A metros dali, Evandro Rodrigues aparece. Aguardava do lado de fora de uma agência bancária. Dentro dela, Geraldinho pagava custas processuais das ações movidas para derrubar Eraldo e sua mesa diretora.
– São atos nulos, o Xandão é o presidente, eu sou o prefeito legítimo de Viamão. O presidente Xandão deu por encerrada a sessão e eles a reabrem e mudam a presidência como? Isso é arbitrário e é questão de horas para que a Justiça reconheça. Nadim pensa que é o Guaidó? (Deputado Nacional da Venezuela que se autoproclamou presidente) – diz Evandro.
As horas passando, o calor deu lugar a temperaturas menores – políticas também. Assim como os pombos que passam o dia empoleirados na caixa d´água da Corsan retiram-se ao fim do dia, o movimento no Paço Municipal caiu consideravelmente. Esfriou externamente, porque o foco voltou-se aos bastidores. Todos aguardando resultados da ações judiciais sobre a validade dos atos da nova mesa diretora da Câmara e, por consequência, do novo prefeito.

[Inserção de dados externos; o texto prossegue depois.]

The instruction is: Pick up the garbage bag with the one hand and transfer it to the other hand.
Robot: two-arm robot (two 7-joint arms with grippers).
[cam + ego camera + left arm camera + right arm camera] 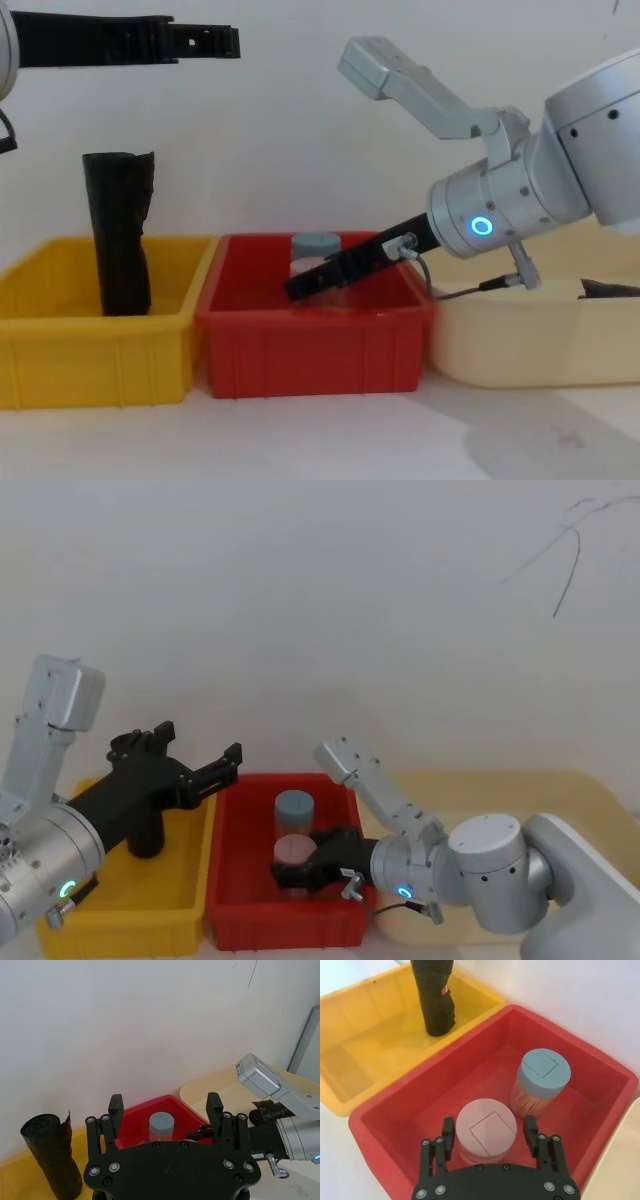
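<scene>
Two fingers of the one hand [200, 742] stand wide apart and grip nothing in the head view, high over the yellow bin [120, 915], with the garbage bag [147, 832] upright below and behind them.

In the left wrist view the roll sits off to one side of the jaws. I'd pull back, centre on it, then descend and close on its middle.

In the right wrist view the other hand [490, 1130] is spread either side of a pink-lidded jar [485, 1127] in the red bin [385, 1120], well away from the roll.

In the chest view the roll rises well above the bin rim, beneath the raised fingers.
</scene>
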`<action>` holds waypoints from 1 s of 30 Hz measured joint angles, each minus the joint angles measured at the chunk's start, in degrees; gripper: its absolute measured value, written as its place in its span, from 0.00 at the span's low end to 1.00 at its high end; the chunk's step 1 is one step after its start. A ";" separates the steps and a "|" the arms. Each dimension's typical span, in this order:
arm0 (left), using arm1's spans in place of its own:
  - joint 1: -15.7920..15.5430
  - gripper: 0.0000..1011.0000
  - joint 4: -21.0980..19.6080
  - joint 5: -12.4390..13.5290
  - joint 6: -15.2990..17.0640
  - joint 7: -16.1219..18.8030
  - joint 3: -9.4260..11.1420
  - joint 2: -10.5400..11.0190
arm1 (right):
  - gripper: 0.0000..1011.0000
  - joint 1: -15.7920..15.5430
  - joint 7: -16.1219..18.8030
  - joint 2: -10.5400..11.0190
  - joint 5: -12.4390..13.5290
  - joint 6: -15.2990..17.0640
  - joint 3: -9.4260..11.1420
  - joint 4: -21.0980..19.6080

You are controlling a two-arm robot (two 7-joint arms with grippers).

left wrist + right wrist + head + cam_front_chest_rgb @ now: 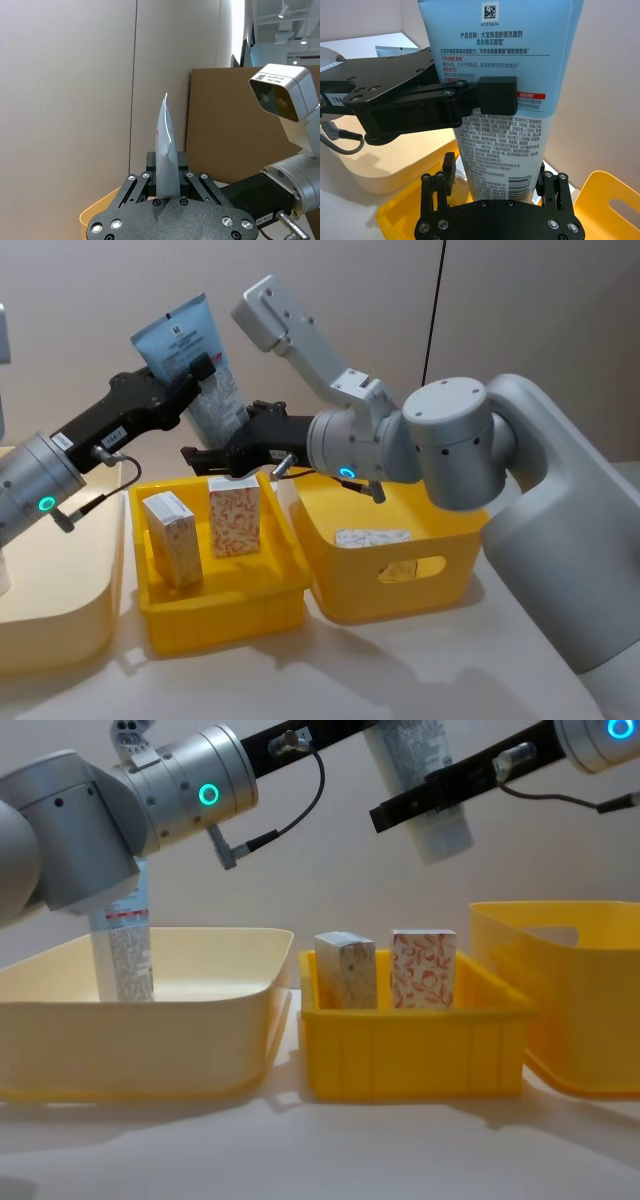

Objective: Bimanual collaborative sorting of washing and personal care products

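My left gripper (205, 375) clamps the upright tube (200, 360); my right gripper (492, 192) waits spread around its lower end (apparently untouching).

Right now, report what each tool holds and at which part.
The left tool clamps the tall light-blue and white squeeze tube across its middle, raised above the small yellow plastic bin. The right tool sits open around the tube's white lower end, not gripping.

White tabletop (400, 670) carries three bins: cream bin (60, 610), small yellow bin (225, 605), large yellow bin (400, 580).
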 joint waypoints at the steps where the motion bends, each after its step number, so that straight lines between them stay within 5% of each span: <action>1: 0.00 0.22 -0.02 -0.01 0.00 0.01 0.02 0.04 | 0.90 0.02 -0.05 -0.05 0.03 0.00 -0.03 0.04; 9: 0.00 0.22 -0.10 -0.07 0.00 0.04 0.09 0.08 | 0.67 0.06 -0.23 -0.21 0.15 -0.03 -0.13 0.20; 30: 0.01 0.22 -0.18 -0.07 0.01 0.06 0.20 0.13 | 0.57 0.13 -0.41 -0.36 0.29 -0.09 -0.25 0.35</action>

Até às 18h, silêncio. Nenhuma decisão contrária ou favorável a nenhum dos lados. Pouco depois, o rufar dos tambores: A liminar concedida pela Justiça em favor de Xandão anulou a eleição para a direção do Legislativo. Nadim entrou, mas não levou o Gabinete. Eraldo exonerou, ordenou, convocou, manobrou e terá de recomeçar tudo se quiser voltar a dar as cartas.
Viamão, com mais de 250 mil habitantes, merecia sorte melhor. E não importa para que lado a Câmara rachou ontem e rachará nos próximos dias até que a fumaça branca apareça no Paço Municipal, este já é um fim de legislatura triste.
A segurança jurídica foi deixada de lado em nome da disputa política. E pela falta dela, Nadim foi comparado a Guaidó e Eraldo comemorou como a Miss Colômbia 2015, que saiu na foto com a faixa de soberana do Universo, mas teve que devolver.
Logo tem mais. Que todos os parlamentares tenham sucesso dentro do rito regimental e da liturgia de seus cargos. E que o povo possa conhecer – e dormir sabendo quem é – o prefeito de fato e de direito de Viamão.
Prefeito
A mesa diretora da Câmara – a que voltou ao comando – espera encontrar uma solução para o impasse ainda neste fim de semana. A próxima sesão regimental é somente na terça-feira (8).